Colorado Legislative Council Staff



TABOR Refund Impact

No General Fund Impact

HUTF Revenue and Expenditure Impact

Local Government Revenue and Expenditure Impact

Drafting Number:

Prime Sponsor(s):

LLS 98-158

Rep. Mace


Bill Status:

Fiscal Analyst:

January 29, 1998

House Transportation

Scott Nachtrieb (866-4752)



Summary of Legislation

            The bill would make it illegal to operate a loaded vehicle on any highway unless the vehicle is constructed or the load is covered to prevent any of its load from blowing out of the vehicle. It would also require any person transporting aggregate materials with a diameter of one inch or less for a distance of more than two miles or transporting garbage or trash to secure the load with a tarp or other technology. Vehicles hauling farm products would be exempt. The bill would become effective at 12:01 a.m. on the day following the ninety-day period after adjournment sine die of the General Assembly, or on the date of the official declaration of the vote of the people as proclaimed by the Governor, if a referendum petition is filed pursuant to Article V, Section 1 (3) of the State Constitution.


FY 1998/99

FY 1999/2000

State Revenues

Highway Users Tax Fund (HUTF)

Increased fine revenue

Increased fine revenue

State Expenditures

General Fund

State Highway Fund

$846,000 *


FTE Position Change



Local Government Impact — Increased fine revenue and HUTF distributions

*See State Expenditures section

State Revenues

            The bill would make it a class B traffic infraction to transport aggregate materials with a diameter of one-inch or less over more than two miles without covering the load with a tarp. The HUTF would receive an increase in fines imposed on convictions of traffic citations issued by the Colorado State Patrol, Department of Revenue Port of Entry Officers, and local government peace officers filing the citations in county court. The number of citations that would be issued for not having these loads covered has not been estimated. However, the HUTF would receive additional fine revenue under the provisions of this bill.

TABOR Refund Impact

            Section 20 of Article X of the Colorado Constitution, limits the maximum annual percentage increase in state fiscal year spending. Once total state revenue from all sources that are not specifically excluded from fiscal year spending exceeds these limits for the fiscal year, the state constitution requires that the excess shall be refunded in the next fiscal year unless voters approve a revenue change as an offset. Based on the current Legislative Council economic forecast, it is projected that the state will be in a TABOR refund position during each of the next five fiscal years. Any increase or decrease in state revenue from changes in fees, fines, licenses, or other revenue sources will affect the amount of the state revenue to be refunded.

State Expenditures

            The Department of Transportation would have an increase in expenditures from purchasing additional tarps or obtaining other technology for some DOT vehicles that haul these aggregate materials. The DOT currently has 90 to 100 trucks that have tarps. Several municipalities require tarps on loads hauled within their jurisdiction. As part of a phase-in policy, all new trucks that are ordered by the department are ordered with tarps.
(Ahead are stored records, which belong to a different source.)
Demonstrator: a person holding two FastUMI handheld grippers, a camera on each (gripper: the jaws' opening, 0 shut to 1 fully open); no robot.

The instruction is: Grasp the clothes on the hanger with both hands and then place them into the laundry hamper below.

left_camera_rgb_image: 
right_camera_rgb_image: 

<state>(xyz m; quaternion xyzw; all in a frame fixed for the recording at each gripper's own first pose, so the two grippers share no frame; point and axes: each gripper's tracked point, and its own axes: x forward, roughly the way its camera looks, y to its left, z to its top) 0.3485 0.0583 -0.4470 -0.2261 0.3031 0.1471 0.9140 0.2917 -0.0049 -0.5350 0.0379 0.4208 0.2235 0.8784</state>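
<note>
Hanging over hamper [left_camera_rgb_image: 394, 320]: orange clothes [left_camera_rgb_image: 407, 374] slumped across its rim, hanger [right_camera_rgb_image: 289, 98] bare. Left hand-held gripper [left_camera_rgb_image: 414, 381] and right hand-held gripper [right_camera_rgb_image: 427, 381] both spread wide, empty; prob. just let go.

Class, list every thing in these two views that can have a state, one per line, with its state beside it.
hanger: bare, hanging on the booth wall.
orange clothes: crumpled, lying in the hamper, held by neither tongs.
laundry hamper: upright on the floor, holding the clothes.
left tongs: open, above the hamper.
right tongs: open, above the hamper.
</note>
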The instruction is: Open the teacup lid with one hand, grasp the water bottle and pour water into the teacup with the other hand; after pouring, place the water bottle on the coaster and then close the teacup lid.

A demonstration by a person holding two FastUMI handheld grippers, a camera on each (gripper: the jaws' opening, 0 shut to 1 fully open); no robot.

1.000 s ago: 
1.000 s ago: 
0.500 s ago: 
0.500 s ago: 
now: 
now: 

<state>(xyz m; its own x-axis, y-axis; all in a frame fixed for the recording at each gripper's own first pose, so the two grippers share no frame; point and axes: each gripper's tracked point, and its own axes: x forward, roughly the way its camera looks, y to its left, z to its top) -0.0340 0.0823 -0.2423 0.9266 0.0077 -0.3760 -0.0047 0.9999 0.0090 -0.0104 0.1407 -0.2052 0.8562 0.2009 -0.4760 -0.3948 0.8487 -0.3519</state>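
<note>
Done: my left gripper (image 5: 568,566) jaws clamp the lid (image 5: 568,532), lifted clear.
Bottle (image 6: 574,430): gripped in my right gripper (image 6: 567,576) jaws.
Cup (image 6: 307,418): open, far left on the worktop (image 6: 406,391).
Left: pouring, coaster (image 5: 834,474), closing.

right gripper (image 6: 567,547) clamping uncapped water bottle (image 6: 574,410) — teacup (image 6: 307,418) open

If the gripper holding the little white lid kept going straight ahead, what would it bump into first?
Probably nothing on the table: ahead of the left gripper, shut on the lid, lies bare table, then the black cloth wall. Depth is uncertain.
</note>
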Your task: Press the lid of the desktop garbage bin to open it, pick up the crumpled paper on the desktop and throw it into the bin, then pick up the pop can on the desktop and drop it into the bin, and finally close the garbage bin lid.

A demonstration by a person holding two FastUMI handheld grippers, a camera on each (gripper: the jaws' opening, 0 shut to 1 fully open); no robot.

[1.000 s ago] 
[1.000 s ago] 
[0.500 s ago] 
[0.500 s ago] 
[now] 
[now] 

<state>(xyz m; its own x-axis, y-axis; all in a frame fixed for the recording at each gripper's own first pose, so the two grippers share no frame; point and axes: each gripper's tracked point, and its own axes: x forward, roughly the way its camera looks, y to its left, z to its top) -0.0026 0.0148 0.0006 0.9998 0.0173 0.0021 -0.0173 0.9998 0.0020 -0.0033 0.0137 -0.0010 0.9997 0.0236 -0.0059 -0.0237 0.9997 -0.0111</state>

Under this bill, the DOT would have to purchase tarps or other technologies for those vehicles that do not have tarps. It is estimated that 1,125 Dot trucks do not have tarps. The average cost for tarps is estimated at $752 each. The DOT would require $846,000 in State Highway Funds in FY 1998-99 to purchase tarps for all trucks in the DOT fleet. These expenditures would be from the State Highway Fund and are not appropriated by the General Assembly.

Local Government Impact

            Local governments would receive additional revenues from citations issued under the provisions of this bill that are filed in municipal court. The number of fines issued has not been estimated. In addition, local governments would also incur expenditures in purchasing tarps or other technologies to comply with the bill.

Spending Authority

            This fiscal note implies that no additional spending authority would be required to implement the provisions of this bill.